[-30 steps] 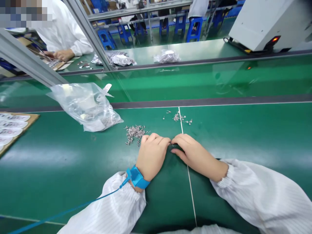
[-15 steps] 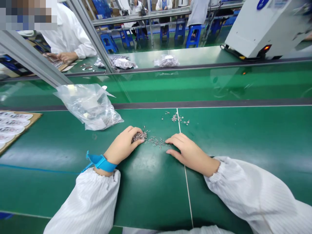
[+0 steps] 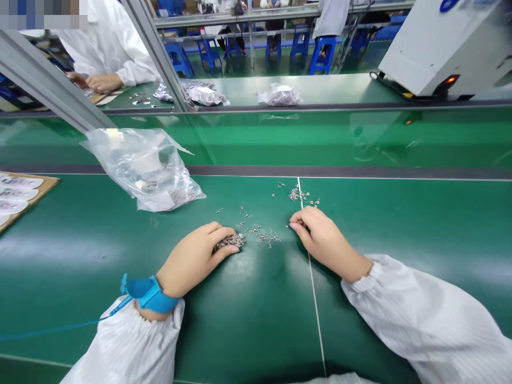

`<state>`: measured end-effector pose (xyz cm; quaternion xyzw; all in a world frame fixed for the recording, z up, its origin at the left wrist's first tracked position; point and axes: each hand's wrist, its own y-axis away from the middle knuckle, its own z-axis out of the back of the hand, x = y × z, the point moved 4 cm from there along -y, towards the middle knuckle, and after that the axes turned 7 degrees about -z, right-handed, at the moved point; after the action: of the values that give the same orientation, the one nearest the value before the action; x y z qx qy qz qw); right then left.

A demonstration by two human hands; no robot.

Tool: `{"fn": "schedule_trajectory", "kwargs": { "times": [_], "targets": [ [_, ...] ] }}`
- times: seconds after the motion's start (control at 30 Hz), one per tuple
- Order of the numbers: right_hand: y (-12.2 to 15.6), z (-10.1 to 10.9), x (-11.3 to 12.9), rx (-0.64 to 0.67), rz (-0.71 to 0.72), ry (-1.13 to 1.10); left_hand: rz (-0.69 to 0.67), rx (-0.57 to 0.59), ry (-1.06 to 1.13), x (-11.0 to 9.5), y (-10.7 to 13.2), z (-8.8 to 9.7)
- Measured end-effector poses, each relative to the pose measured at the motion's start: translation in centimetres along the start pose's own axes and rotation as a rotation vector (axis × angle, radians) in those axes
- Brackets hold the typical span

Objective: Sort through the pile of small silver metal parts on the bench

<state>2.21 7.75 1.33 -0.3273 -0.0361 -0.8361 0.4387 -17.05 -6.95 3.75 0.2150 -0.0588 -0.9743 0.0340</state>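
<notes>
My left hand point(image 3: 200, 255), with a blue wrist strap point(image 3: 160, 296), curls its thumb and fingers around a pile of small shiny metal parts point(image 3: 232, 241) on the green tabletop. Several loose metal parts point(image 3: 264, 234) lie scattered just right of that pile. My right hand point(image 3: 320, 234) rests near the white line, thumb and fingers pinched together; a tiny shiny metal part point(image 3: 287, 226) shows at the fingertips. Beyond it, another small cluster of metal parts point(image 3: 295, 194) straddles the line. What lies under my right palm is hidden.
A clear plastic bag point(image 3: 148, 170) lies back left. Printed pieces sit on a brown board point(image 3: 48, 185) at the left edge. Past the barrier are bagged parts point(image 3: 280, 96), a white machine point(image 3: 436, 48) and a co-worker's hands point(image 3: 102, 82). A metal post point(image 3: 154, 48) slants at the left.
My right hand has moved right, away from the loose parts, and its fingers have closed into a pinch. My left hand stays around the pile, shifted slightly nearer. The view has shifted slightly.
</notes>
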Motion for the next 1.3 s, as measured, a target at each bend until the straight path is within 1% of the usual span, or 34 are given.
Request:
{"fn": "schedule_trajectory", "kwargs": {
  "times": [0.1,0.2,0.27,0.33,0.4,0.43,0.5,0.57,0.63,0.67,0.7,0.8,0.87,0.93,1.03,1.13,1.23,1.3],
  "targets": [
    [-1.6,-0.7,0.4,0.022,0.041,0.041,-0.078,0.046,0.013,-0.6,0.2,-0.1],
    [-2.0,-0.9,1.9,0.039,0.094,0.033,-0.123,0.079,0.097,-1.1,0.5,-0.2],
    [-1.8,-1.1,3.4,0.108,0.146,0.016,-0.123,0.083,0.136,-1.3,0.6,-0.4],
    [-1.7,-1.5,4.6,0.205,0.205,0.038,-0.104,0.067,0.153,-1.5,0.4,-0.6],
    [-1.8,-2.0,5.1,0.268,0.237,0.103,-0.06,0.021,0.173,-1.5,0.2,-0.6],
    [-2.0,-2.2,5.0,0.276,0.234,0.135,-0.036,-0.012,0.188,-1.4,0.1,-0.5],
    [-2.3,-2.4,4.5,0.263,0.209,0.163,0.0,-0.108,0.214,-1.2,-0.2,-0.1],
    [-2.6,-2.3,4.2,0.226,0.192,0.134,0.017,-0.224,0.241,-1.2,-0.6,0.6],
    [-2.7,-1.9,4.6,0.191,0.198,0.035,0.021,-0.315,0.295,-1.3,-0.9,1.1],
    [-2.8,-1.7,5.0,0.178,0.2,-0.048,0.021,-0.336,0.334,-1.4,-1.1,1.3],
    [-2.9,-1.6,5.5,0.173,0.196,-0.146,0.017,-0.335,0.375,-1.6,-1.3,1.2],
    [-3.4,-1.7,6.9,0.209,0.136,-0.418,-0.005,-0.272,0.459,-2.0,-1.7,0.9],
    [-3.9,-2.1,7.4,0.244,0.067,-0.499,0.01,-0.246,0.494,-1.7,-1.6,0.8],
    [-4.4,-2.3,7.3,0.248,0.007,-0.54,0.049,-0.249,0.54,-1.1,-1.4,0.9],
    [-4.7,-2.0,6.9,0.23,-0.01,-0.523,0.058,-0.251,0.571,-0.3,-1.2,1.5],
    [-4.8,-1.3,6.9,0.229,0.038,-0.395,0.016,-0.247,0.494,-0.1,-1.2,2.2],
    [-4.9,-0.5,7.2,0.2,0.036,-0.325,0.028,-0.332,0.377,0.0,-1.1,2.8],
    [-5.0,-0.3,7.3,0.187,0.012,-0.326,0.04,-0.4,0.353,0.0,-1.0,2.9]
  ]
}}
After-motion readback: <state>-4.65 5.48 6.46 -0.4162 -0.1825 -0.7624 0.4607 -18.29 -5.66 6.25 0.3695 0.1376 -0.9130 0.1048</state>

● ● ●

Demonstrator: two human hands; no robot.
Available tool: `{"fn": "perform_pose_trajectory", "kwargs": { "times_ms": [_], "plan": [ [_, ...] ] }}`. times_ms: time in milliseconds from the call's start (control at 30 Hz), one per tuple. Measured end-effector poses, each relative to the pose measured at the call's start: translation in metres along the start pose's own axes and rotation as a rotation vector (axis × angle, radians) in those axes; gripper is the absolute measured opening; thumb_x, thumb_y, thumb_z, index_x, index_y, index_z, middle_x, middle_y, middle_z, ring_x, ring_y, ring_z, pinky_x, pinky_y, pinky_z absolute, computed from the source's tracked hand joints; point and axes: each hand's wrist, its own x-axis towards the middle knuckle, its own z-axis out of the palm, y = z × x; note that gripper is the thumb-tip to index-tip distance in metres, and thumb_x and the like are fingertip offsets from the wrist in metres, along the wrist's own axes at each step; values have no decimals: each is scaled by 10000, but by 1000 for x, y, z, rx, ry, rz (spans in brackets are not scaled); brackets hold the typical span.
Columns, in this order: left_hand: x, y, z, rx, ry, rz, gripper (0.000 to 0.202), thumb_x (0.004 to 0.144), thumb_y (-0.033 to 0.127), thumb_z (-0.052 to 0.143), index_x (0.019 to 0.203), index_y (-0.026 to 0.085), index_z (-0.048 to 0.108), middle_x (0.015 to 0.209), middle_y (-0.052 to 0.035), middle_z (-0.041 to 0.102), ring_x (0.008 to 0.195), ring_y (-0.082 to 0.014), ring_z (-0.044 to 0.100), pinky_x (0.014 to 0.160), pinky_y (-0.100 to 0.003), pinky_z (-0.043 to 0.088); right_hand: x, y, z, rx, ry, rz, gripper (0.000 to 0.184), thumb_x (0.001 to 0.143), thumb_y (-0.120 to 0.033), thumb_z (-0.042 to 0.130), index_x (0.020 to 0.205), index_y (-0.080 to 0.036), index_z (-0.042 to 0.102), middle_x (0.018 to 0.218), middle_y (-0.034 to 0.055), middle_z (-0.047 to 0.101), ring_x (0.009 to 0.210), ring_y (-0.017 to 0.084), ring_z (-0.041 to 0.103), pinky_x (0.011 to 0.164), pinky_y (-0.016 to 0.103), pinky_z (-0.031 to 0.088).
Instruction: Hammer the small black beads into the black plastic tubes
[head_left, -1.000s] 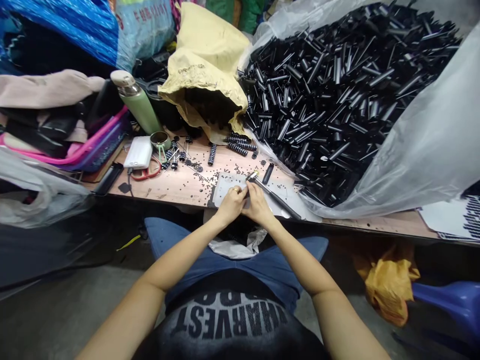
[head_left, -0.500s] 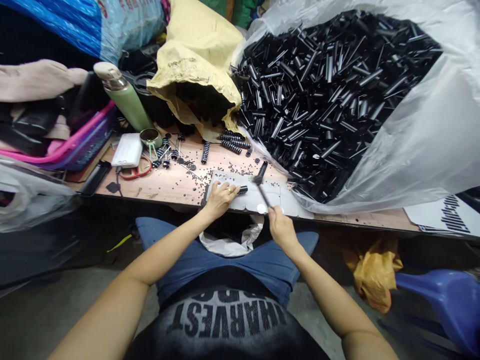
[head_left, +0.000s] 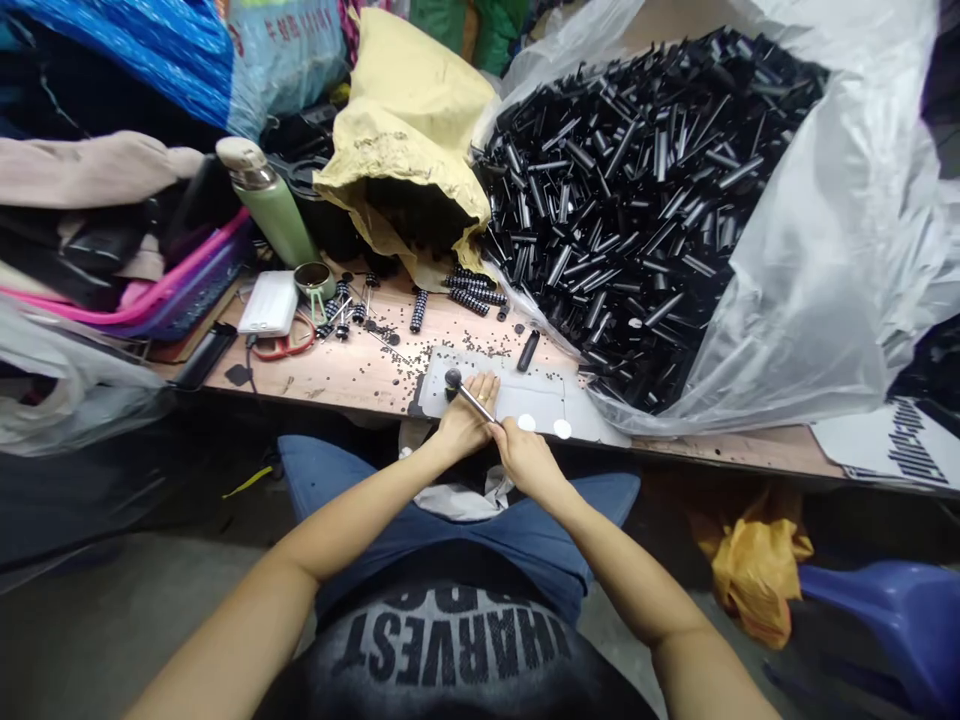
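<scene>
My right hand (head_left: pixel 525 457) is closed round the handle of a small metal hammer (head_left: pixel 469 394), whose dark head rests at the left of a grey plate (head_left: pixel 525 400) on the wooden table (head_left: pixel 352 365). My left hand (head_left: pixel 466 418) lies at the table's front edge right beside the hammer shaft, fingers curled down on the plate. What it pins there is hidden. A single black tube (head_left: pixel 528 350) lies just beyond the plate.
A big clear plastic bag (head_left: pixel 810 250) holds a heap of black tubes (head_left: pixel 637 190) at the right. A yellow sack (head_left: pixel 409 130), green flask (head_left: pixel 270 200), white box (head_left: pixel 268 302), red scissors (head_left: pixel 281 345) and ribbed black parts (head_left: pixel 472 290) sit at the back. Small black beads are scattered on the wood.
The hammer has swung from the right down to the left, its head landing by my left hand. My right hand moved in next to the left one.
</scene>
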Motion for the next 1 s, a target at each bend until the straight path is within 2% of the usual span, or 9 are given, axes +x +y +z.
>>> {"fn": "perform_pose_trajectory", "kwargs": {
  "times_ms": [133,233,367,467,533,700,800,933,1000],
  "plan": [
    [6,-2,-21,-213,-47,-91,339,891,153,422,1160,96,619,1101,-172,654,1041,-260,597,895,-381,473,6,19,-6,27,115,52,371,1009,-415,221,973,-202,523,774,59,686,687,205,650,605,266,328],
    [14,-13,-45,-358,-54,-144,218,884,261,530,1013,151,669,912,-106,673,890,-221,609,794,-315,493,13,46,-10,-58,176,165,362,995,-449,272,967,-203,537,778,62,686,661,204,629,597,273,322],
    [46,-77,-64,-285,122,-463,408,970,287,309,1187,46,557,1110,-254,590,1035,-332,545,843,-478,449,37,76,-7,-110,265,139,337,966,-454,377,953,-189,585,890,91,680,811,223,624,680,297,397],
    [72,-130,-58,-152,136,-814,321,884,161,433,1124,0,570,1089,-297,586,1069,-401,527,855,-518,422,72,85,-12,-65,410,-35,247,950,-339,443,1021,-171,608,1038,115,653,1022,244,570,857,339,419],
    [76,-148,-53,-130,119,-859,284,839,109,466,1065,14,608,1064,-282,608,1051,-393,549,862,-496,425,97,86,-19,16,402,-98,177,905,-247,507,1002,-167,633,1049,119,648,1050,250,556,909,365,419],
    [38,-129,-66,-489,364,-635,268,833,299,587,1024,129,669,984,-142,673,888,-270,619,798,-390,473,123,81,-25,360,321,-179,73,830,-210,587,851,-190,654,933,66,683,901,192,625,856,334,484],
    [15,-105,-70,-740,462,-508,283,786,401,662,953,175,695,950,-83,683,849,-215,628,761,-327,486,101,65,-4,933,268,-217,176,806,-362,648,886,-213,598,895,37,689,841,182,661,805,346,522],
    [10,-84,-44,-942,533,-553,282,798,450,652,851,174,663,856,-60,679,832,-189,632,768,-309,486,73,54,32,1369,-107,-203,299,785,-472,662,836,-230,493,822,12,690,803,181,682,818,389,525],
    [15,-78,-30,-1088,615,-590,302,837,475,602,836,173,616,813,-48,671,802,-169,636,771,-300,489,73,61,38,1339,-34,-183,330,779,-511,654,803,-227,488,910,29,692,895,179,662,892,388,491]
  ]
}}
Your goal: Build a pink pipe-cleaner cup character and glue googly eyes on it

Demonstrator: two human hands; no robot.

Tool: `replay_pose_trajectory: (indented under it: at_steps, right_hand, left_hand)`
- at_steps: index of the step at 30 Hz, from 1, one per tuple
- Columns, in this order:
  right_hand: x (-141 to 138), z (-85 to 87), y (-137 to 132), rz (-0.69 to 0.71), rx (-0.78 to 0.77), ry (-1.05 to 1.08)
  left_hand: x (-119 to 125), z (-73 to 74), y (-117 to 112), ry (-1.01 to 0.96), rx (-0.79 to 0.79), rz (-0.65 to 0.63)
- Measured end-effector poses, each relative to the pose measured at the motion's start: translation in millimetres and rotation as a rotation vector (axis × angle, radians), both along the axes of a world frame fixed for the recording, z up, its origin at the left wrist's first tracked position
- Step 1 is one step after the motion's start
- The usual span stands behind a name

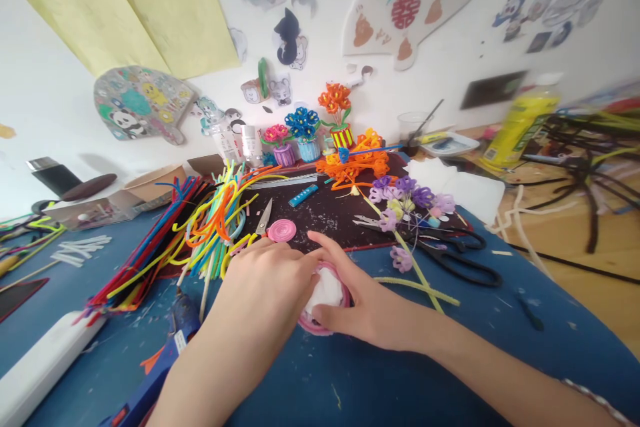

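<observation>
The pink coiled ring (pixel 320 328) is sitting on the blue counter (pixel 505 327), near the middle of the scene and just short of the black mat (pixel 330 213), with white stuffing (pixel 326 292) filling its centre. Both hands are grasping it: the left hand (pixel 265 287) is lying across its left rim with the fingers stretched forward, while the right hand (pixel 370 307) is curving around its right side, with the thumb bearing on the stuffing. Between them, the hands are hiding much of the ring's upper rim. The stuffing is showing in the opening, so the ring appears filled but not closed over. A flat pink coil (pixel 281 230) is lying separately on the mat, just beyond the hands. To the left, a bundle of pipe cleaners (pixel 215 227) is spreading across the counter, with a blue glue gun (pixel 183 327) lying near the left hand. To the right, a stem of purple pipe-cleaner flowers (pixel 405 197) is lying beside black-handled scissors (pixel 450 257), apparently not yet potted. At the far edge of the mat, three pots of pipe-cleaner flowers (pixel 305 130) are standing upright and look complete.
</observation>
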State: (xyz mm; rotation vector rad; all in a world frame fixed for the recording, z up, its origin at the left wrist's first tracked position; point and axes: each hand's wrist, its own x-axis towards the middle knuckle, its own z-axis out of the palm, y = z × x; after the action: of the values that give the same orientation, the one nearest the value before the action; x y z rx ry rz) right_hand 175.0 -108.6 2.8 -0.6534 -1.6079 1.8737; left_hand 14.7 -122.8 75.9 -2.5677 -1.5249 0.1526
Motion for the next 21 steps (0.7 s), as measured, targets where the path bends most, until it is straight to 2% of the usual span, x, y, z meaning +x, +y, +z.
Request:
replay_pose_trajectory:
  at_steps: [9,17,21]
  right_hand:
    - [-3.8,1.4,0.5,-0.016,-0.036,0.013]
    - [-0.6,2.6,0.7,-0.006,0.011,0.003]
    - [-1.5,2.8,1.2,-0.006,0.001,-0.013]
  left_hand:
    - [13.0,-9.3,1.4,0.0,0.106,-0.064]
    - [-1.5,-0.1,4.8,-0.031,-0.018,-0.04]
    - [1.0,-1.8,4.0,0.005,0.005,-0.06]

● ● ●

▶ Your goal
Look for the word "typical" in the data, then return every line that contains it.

▶ Answer to this exercise
- Brackets hold the typical span
Available tool: `{"fn": "perform_pose_trajectory", "kwargs": { "times_ms": [_], "plan": [ [_, ...] ] }}`. times_ms: time in milliseconds from the call's start (control at 30 Hz), one per tuple. Measured end-effector poses, each relative to the pose measured at the call's start: translation in metres along the start pose's own axes and rotation as a rotation vector (axis × angle, radians) in those axes; gripper is the absolute measured opening; thumb_x, thumb_y, thumb_z, index_x, index_y, index_z, middle_x, middle_y, middle_z, ring_x, ring_y, ring_z, pinky_x, pinky_y, pinky_z absolute, computed from the source's tracked hand joints; point and axes: each hand's wrist, its own x-axis towards the middle knuckle, its own z-axis out of the palm, y = z × x; note that gripper is the thumb-tip to index-tip distance in metres, and thumb_x and the like are fingertip offsets from the wrist in metres, along the wrist's own axes at each step; values have no decimals: each is scaled by 10000, but by 1000 for x, y, z, rx, ry, rz (spans in brackets are not scaled); brackets hold the typical span.

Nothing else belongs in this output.